Because I’ve seen too many HR departments produce beautiful pamphlets about industry-leading benefits and competitive salaries, only to regretfully inform employees of their last day when the client shit hits the corporate fan.
Gradually, I stopped worrying about my employer discovering my writing because when push comes to shove, we all need something to fall back on if our employer (or their clients) pull the rug out, even if that seems unlikely today.
When times are bad, we must fend for ourselves. Relying on others to fix our problems is a recipe for disappointment.
The day you lose your job, you can either get in the line at the unemployment office or be determined to make that day the most pivotal in your life.
But man is not made for defeat. A man can be destroyed but not defeated.
Every day above earth is a good day
I went to the library to track down the source of the Hemingway quote from the top of this post to try to extract some deeper meaning from it. Live the full life of the mind, exhilarated by new ideas, intoxicated by the romance of the unusual.
The quote is from a short story called Banal Story, that’s just two pages long. I needed some cheat notes to understand it fully.
It turns out it’s a parody piece in which Hemingway mocks the pretentious tone of a now-defunct intellectual journal called The Forum.
He didn’t set out to inspire anybody. Just some words in a short story that he probably thought no one would read. Somehow it ended up in my Facebook feed, and now, here on my blog.

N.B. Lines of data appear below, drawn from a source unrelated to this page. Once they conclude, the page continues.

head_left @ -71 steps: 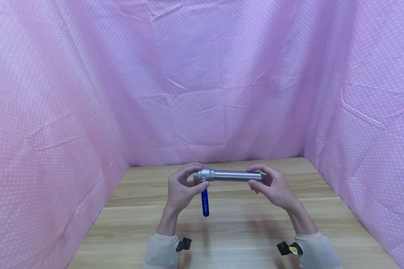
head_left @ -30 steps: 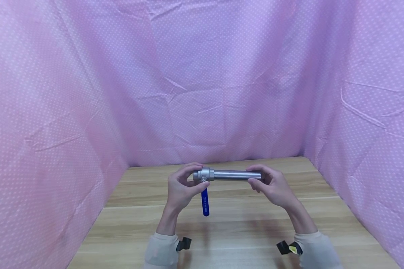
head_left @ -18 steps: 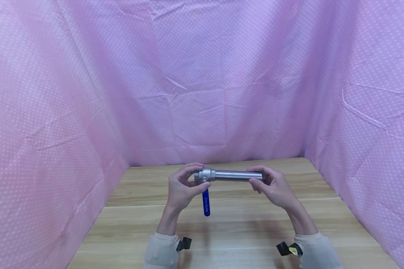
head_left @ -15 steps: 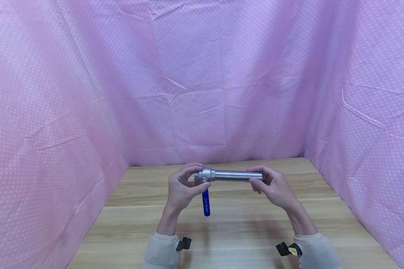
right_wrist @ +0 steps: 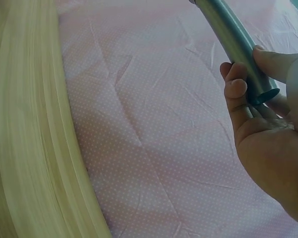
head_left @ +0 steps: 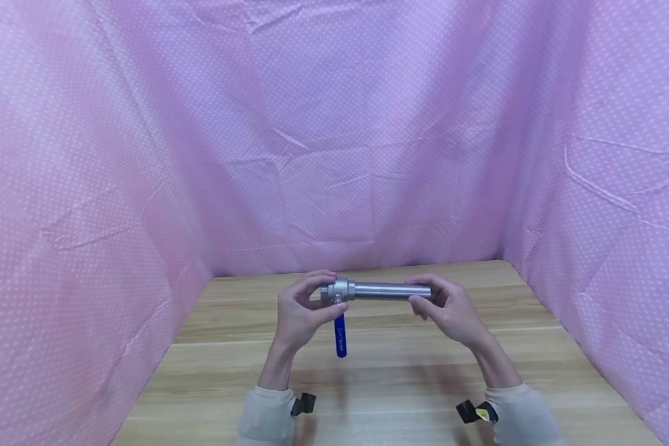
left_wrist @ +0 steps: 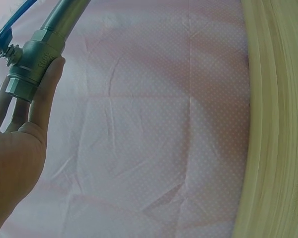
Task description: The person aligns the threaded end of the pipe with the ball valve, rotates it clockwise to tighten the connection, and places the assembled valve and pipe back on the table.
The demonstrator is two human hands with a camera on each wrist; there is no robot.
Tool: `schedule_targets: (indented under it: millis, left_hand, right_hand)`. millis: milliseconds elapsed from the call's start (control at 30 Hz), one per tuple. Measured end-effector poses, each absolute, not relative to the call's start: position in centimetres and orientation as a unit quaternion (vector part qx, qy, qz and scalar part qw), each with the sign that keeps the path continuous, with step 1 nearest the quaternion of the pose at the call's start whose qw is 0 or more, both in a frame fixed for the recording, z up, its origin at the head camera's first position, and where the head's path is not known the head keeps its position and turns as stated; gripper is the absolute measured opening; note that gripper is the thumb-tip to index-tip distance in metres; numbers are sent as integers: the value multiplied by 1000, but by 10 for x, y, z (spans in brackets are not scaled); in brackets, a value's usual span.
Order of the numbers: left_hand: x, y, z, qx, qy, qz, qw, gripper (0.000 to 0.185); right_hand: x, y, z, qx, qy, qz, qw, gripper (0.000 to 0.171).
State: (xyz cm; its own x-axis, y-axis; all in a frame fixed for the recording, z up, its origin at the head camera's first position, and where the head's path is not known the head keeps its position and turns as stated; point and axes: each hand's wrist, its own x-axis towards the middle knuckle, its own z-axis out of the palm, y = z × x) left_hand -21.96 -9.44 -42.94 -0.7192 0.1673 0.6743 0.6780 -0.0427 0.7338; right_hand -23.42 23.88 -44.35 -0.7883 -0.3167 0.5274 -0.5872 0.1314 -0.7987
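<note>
My left hand (head_left: 300,314) grips a steel ball valve (head_left: 342,287), fingers over its far side and thumb at the near side. From the valve a blue lever handle (head_left: 341,337) points toward me. A smooth steel pipe (head_left: 384,290) runs level to the right, its left end at the valve's hex collar. Near the pipe's other end, my right hand (head_left: 450,311) pinches it between thumb and fingers. In the right wrist view, that end of the pipe (right_wrist: 233,39) shows an open rim beside my palm. Both parts are held up over the table.
A wood-grain table (head_left: 245,371) lies below, with shadows of the hands on it. Pink dotted cloth (head_left: 334,155) hangs at the back and both sides. Each wrist carries a small black camera mount (head_left: 303,404) beside the sleeve.
The pipe's right end and my right hand sit slightly farther left than before, while the valve and my left hand stay nearly in place. The right-hand fingers have shifted a little on the pipe.
</note>
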Motion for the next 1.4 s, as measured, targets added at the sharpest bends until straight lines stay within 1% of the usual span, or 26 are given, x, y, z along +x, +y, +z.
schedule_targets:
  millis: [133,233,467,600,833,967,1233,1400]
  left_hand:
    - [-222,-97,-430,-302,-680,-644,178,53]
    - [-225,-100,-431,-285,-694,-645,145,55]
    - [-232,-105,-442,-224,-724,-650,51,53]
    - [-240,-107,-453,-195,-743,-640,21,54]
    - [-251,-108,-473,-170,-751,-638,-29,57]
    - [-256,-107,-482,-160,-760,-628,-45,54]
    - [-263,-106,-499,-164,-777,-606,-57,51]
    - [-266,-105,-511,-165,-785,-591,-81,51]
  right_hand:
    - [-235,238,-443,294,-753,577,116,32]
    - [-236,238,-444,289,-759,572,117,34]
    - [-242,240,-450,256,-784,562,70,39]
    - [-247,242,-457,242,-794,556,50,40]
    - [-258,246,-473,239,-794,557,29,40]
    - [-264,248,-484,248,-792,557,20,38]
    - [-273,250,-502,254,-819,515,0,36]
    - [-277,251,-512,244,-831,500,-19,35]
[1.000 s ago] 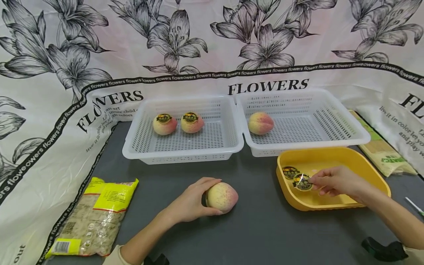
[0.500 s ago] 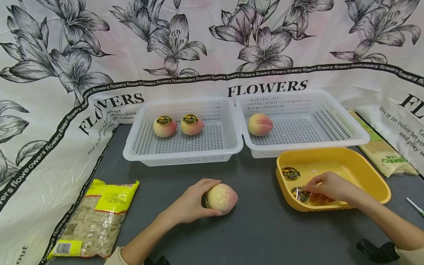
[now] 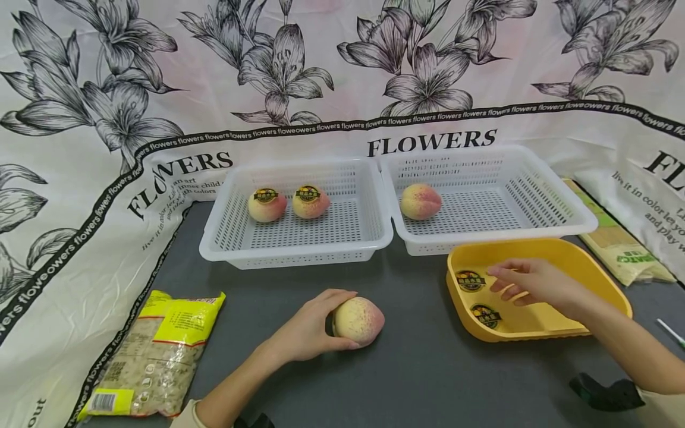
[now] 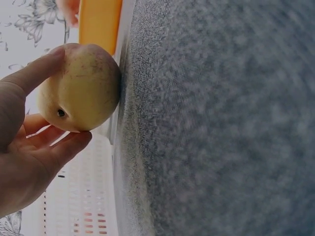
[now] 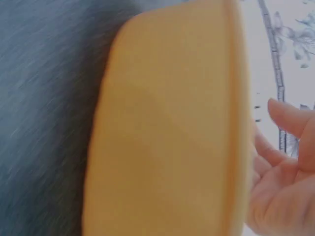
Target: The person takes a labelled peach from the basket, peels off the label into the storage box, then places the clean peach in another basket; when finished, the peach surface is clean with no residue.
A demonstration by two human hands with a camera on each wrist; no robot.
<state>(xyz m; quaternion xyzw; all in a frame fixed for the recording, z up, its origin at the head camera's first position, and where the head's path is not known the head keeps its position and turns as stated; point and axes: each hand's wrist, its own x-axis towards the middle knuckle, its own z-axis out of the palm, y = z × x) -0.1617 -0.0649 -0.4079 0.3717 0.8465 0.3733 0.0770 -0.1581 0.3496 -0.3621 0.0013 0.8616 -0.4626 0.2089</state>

Postscript: This post was originally published in September 2017. A month later, I lost my job. Being prepared to become unemployed empowered me to grow my online business and take my time finding the ideal full-time job, where I continue to work today. Though I’m less cynical about employers since my current one is so much better than my old one, the following remains true: no one cares more about your financial security more than you. Take steps today to ensure you have a safety net if your job disappears tomorrow. As a biproduct, you’ll inch closer to the day you can choose to leave a full-time job for other pursuits. Thanks for reading.